To further analyze the confidence of identified proteins obtained from different protein identification tools, these proteins were cross-compared (Figure 2, Step 5). Among 370 SEQUEST-recognized and 95 Mascot-recognized proteins using absolute identity threshold (both deduced according to CUP), there were 89 proteins found by both tools and were considered as a protein group with the highest confidence (Level IV). The remaining 287 proteins possessing unique peptides were assigned as Level III, a group of proteins with the second highest confidence. The above two levels of proteins represent 65.62% of total recognized proteins. Correspondingly, after cross-comparing 175 proteins from SEQUEST and 146 proteins from Mascot (both derived from non-unique peptide cluster), 124 common proteins and the remaining 73 non-common proteins were collected and assigned as Level II and Level I proteins, respectively, representing two low confident groups in this proposed strategy (see supplementary file “sequest-mascot-ab.xls” for a complete listing of re-grouped peptides).

When proteins were identified by means of equivalent identity threshold in Mascot and cross-compared to those identified by SEQUEST, four groups of proteins were collected. Each group contains 148, 322, 157, and 30 proteins ranging from Level IV to Level I, respectively. Both Level IV and Level III proteins occupy 71.54% of total identified proteins under this set of filtering criteria (see supplementary file “sequest-mascot-eq.xls” for a complete listing of re-grouped peptides).
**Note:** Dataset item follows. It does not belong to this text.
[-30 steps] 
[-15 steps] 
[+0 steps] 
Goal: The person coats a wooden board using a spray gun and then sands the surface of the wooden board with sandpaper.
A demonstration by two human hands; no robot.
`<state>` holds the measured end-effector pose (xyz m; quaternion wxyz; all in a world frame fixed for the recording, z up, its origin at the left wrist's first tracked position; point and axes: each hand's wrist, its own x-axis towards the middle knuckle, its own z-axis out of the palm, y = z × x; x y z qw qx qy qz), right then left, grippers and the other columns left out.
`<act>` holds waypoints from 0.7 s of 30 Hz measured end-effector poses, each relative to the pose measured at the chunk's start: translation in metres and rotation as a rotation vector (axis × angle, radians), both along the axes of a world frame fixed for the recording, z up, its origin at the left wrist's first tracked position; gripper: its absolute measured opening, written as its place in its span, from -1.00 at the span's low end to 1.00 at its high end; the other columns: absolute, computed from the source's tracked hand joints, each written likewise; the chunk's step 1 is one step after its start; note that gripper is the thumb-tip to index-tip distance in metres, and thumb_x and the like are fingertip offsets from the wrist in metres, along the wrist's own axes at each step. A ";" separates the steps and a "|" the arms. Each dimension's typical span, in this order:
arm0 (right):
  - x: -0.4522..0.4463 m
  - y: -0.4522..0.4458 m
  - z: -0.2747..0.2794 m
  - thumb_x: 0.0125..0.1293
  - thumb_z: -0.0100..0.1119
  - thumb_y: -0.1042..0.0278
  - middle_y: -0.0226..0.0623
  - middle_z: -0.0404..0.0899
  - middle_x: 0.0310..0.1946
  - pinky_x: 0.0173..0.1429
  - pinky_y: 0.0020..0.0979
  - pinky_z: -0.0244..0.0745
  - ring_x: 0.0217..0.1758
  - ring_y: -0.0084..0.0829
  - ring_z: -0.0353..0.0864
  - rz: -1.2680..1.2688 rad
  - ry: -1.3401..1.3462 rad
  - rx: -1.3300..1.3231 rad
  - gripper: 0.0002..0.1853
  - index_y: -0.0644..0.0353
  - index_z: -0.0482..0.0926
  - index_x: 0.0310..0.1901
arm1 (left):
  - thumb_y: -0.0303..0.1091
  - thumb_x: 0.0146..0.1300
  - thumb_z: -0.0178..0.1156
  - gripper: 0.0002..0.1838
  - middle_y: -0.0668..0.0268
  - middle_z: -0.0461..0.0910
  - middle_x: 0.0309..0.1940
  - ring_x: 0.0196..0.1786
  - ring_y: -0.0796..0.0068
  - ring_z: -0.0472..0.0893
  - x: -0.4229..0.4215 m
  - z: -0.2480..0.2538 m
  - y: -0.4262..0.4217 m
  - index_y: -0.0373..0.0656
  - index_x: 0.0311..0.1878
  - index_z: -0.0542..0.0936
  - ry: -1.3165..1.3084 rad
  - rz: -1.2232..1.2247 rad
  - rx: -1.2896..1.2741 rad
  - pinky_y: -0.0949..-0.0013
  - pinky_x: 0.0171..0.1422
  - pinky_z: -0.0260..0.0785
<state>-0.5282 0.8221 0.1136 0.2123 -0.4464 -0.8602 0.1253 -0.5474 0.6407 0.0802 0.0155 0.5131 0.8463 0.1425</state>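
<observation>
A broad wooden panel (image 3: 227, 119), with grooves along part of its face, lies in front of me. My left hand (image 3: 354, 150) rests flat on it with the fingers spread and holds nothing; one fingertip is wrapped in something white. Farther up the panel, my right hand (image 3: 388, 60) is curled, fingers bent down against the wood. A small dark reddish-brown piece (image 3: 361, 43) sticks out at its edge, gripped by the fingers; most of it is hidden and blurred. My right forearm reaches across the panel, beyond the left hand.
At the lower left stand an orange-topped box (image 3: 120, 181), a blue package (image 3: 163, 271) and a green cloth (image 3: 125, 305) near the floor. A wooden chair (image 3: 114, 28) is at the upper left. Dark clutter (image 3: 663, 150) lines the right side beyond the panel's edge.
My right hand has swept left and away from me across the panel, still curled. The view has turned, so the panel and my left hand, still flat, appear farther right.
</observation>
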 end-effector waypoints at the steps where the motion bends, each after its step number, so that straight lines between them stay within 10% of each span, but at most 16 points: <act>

The identified proteins with higher levels of confidence defined by our proposed strategy require no (Level IV proteins) or a lesser degree (Level III proteins) of human intervention, because these proteins were identified by means of CUP. In contrast, both Level II and Level I proteins must be carefully scrutinized when drawing conclusions.

Discussion

Characteristics of unique peptides and missed cleavage

Figure 3 portrays distributions of the number of proteins, trypsinized peptides (including both unique and non-unique), and trypsinized unique peptides at different molecular weights. The number of matched proteins decreases monotonically as molecular weight increases, whereas a large portion of proteins are related to low-molecular-weight peptides. In the high-molecular-weight region, the numbers of peptides and unique peptides are nearly the same, illustrating that either peptide type could be used to identify proteins, and a highly accurate result could be obtained due to a smaller sample size (~1,000 proteins and ~10,000 peptides). Comparatively, the differences between the number of peptides and the number of unique peptides become noticeable in the low-molecular-weight region, indicating the difficulty of deducing true proteins from a pool of tens of thousands of peptides. When the characteristics of unique peptides are applied to protein identification, the uncertainty of deducing proteins from peptide fragments is minimized. The significance of CUP becomes obvious and effective, particularly for identifying proteins possessing short peptides. The CUP also simplifies the efforts exerted on the whole-cell protein identification, since no advanced and/or complicated mathematics or statistical reasoning is required. The drawback of CUP is that not all proteins possess unique peptides, meaning that different protein identification approaches are required to identify those proteins that do not possess unique peptides as defined by CUP.

Figure 3.

Figure 3

Distributions of in silico trypsinized unique peptides, peptides (including both unique and non-unique), and proteins at different molecular weights. This figure is constructed by allowing one missed cleavage.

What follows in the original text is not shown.